PFBC Resource First Logo

Conserve 2000: Resource First

by Carl Richardson

If you follow Commission programs closely, you've likely seen the phrase and logo for "Resource First." As the Commission approached the 21st century, you might also have noticed another phrase and logo: "Conserve 2000." The concepts captured by these slogans are very simple. No water, then no fish. No fish, then no fishing. No water, then no boating. No wetlands, then no amphibians, either. These simple ideas guide the Fish & Boat Commission in carrying out its mission.

Improved stream
photo-PFBC file photo

Stream habitat improvements are built to improve sections of streams that are channelized or sent through culverts. They are also built to enhance habitat and fishing opportunities.

The natural resources of the Commonwealth have led to its success in world markets in the last 200 years. Natural resource-based recreation has been an equally important part of our culture. The last five issues of PA Angler & Boater have featured a series of articles on important resource issues of the last century and their legacy for the future. Those issues included threatened and endangered fishes, amphibians and reptiles, recreational access, migratory fishes, and fish habitat. The articles also focused on Commission efforts to address these challenges.

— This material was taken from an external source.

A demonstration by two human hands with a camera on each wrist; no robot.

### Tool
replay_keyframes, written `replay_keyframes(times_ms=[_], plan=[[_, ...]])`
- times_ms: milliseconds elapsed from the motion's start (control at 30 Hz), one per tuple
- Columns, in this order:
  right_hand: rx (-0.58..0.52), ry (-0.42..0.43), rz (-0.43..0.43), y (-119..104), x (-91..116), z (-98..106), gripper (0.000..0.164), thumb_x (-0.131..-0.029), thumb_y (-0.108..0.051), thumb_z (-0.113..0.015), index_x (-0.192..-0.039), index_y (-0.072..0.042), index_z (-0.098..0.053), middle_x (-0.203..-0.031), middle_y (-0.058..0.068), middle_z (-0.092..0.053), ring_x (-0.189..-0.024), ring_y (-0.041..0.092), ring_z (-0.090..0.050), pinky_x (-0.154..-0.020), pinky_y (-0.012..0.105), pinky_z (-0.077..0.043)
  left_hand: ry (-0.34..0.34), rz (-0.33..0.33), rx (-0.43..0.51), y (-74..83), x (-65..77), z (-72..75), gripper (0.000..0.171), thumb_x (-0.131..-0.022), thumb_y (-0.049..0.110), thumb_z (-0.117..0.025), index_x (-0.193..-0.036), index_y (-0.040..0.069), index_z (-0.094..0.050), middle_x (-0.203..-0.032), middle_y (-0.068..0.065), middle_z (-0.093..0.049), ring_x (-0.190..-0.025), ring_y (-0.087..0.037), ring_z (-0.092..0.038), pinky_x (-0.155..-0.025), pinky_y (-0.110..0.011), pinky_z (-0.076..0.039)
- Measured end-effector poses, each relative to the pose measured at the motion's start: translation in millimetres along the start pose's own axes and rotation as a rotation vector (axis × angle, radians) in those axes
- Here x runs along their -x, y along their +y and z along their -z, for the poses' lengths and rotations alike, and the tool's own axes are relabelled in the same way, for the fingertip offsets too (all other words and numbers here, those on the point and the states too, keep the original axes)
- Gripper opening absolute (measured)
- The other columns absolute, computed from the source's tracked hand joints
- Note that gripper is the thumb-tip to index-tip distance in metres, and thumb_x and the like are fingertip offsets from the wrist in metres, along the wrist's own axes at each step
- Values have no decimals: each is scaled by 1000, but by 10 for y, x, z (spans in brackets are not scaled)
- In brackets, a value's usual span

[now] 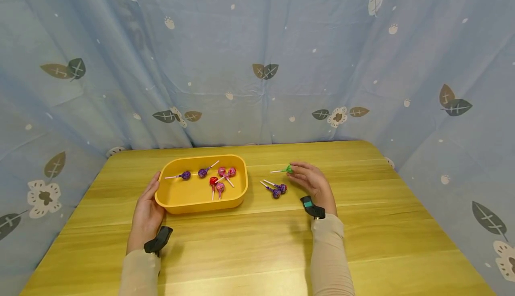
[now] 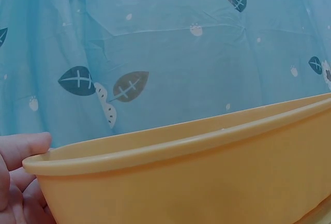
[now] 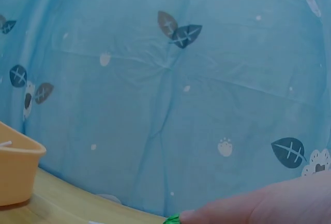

These articles also illustrated how issues on a global and regional scale could affect your fishing and boating. Global, regional and local demands for natural resources here in Pennsylvania do have an effect on our fishing and boating opportunities. Because these two activities are the main focus of the Commission, we take the idea of "Resource First" very seriously, especially when it comes to resource protection.

Protecting a resource typically takes one of two forms-preventive or punitive. We try to prevent activities that may affect the resource before they can harm the resource. If activities do result in harm to the resource, then we penalize those at fault.

WCO and angler
photo-Art Michaels

Fishing and boating regulations are the most obvious resource protection efforts and those with which you are most likely familiar.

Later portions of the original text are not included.